Saturday, December 3, 2011
Marilyn Monroe..."it" quality elusive in "My Week with Marilyn"! Michelle Wiliams stumbles!
Although critics have been raving about the new flick "My Week with Marilyn" - and especially Michelle William's characterization of the troubled sex Goddess - the truth rings out crystal clear by the time the curtain falls on this little gem.
Marilyn Monroe possessed an indefinable quality - an "it" factor - that illuminated the screen.
In the slick just-released Weinstein production, it remains elusive however, for obvious reasons.
For starters, the screen siren's qualities (unique to her persona) can never be duplicated in spite of the fact many have tried over the years to accomplish that feat in Hollywood and abroad.

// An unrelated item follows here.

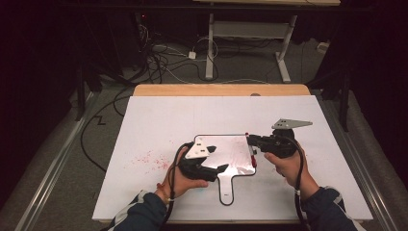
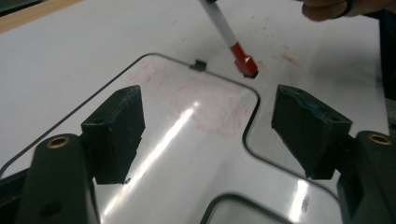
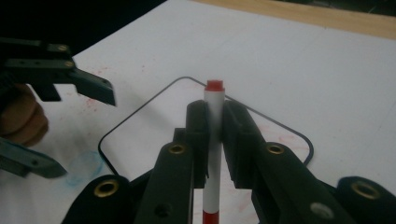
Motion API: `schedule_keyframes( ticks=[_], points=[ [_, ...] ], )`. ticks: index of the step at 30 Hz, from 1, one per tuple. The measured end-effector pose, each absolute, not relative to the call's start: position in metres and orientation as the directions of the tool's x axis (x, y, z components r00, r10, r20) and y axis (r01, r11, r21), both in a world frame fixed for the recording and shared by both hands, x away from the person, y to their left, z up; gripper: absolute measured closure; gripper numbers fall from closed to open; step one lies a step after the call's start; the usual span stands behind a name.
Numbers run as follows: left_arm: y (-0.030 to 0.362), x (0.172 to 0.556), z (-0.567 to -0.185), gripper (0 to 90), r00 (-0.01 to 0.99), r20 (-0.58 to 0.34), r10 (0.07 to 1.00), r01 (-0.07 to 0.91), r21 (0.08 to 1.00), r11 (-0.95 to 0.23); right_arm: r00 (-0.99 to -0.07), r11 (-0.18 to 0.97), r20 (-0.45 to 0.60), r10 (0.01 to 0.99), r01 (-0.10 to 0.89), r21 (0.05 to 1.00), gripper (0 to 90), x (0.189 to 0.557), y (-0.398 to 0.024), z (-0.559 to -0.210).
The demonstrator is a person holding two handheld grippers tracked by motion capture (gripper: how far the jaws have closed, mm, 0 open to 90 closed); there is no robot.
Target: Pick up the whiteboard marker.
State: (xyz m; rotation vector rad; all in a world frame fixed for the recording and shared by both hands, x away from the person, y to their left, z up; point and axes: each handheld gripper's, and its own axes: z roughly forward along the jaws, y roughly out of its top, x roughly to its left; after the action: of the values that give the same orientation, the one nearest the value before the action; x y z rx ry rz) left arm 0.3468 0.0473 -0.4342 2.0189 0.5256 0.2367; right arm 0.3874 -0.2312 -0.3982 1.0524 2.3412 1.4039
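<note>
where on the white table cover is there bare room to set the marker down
Bare room lies across the far half of the white cover, between the wooden table edge and the small whiteboard, and along the right side beyond the right gripper, which holds the marker. It is crowded around the whiteboard, where the left gripper hovers.

Both grippers, the left gripper (image 1: 215, 169) and the right gripper (image 1: 250, 139), are chunky black plastic with brass-ringed screw holes, each topped with a grey three-cornered plate and trailing a thick black cable. Blocky dark pads (image 2: 116, 122) with bluish edges. Person's wearing dark blue sleeves (image 1: 144, 211) with white stripes, plus an orange wristband (image 1: 163, 190).
</note>
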Motion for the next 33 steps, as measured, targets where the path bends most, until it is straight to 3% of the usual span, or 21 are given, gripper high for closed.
schedule_keyframes(
  ticks=[6,11,17,23,28,33],
  points=[
    [0.019,0.355,-0.429,30.9,0.906,-0.084,0.416,0.256,0.89,-0.377,-0.763,0.281,0.145,0.63,0.398,0.873,81.6,0.368,-0.22,-0.389],
    [0.009,0.359,-0.428,40.9,0.91,-0.131,0.393,0.276,0.9,-0.337,-0.778,0.281,0.105,0.619,0.345,0.896,81.6,0.354,-0.211,-0.386],
    [0.004,0.358,-0.427,60.1,0.908,-0.1,0.408,0.255,0.903,-0.345,-0.775,0.294,0.039,0.63,0.285,0.912,81.6,0.342,-0.205,-0.384],
    [-0.001,0.357,-0.426,71.8,0.908,-0.056,0.415,0.226,0.899,-0.375,-0.772,0.282,0.037,0.635,0.276,0.919,81.5,0.335,-0.203,-0.385],
    [0.003,0.36,-0.427,77.9,0.906,-0.062,0.418,0.234,0.897,-0.374,-0.768,0.289,0.014,0.641,0.258,0.922,81.5,0.329,-0.204,-0.385],
    [0.002,0.358,-0.428,78.1,0.909,-0.035,0.415,0.214,0.894,-0.393,-0.765,0.307,-0.011,0.644,0.245,0.919,81.3,0.323,-0.204,-0.385]
  ],
)
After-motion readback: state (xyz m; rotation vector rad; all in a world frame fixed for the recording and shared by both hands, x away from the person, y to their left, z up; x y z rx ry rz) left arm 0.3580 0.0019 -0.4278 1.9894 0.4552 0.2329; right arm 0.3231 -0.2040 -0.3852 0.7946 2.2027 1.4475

Ms. Williams can not hold a candle to Monroe's mystique (or allure) - so, talented as she is - it was inevitable that the starlet would stumble from the get-go.
Reenacted scenes (featuring impersonators in flashbacks) also lacked the magic of the original footage, too. So, a handful of the comments uttered up as raves in the screening-room scenes don't make any sense (or hold up) either.
There are intimate moments when Ms. Williams reveals a vulnerability that speaks volumes, but those fleeting glimpses are few-and-far between, sadly.
One has to surmise that the segments were simply flukes lifted from endless takes shot throughout the course of a long weary day on a sound stage.
The script was adapted from a published memoir of a stage hand who befriended (wooed?) Ms. Monroe during the shoot for "The Prince and the Showgirl" in which she starred opposite Sir Laurence Olivier (played gamely by English actor Kenneth Branagh).
Titillated producers tossed the glare of the spotlight on the behind-the-scenes scuttlebutt which focuses on Marilyn's difficulty arriving to work on time, her notorious insecurities, and alleged general lack of professionalism towards fellow cast members and the crew.
Weinstein and his team have also taken artistic license here, and sought to perpetuate their own myths and theories on the ill-fated Monroe/Olivier pairing.
According to the writers, Olivier orchestrated the project (and Monroe's casting) so he could elevate his own status into the realms of filmdom (until that time, the legendary Olivier was exalted as a great actor only on stage).
Did the conniving opportunist expect to suddenly ooze star charisma by virute of the process of osmosis alone?
In fact, the embarrassing stumbles at the start-up of the Pinewood Studio's production, caused the gifted actor to question - not only the project - but his own talents in the final analysis.
In contrast, Ms. Monroe sought to improve on her acting craft through "the method" and "technique" with the ultimate aim of achieving credibility in the industry-at-large as a serious actress (and not simply a piece of "ass" or sexy set dressing).
I am reminded of an old saying:
"The grass is always greener on the other side"
By the end of the classy well-produced feature (the cinematography is flawless), the orbiting stars come to accept their baggage and relax into their respective show-biz skins.
"My Week with Marilyn" is fast-paced, engrossing at times, and delightfully fun.
The cast of supporting players (Eddie Redmaybe does a star-turn here) are excellent, too.
Worth the price of admission, for sure.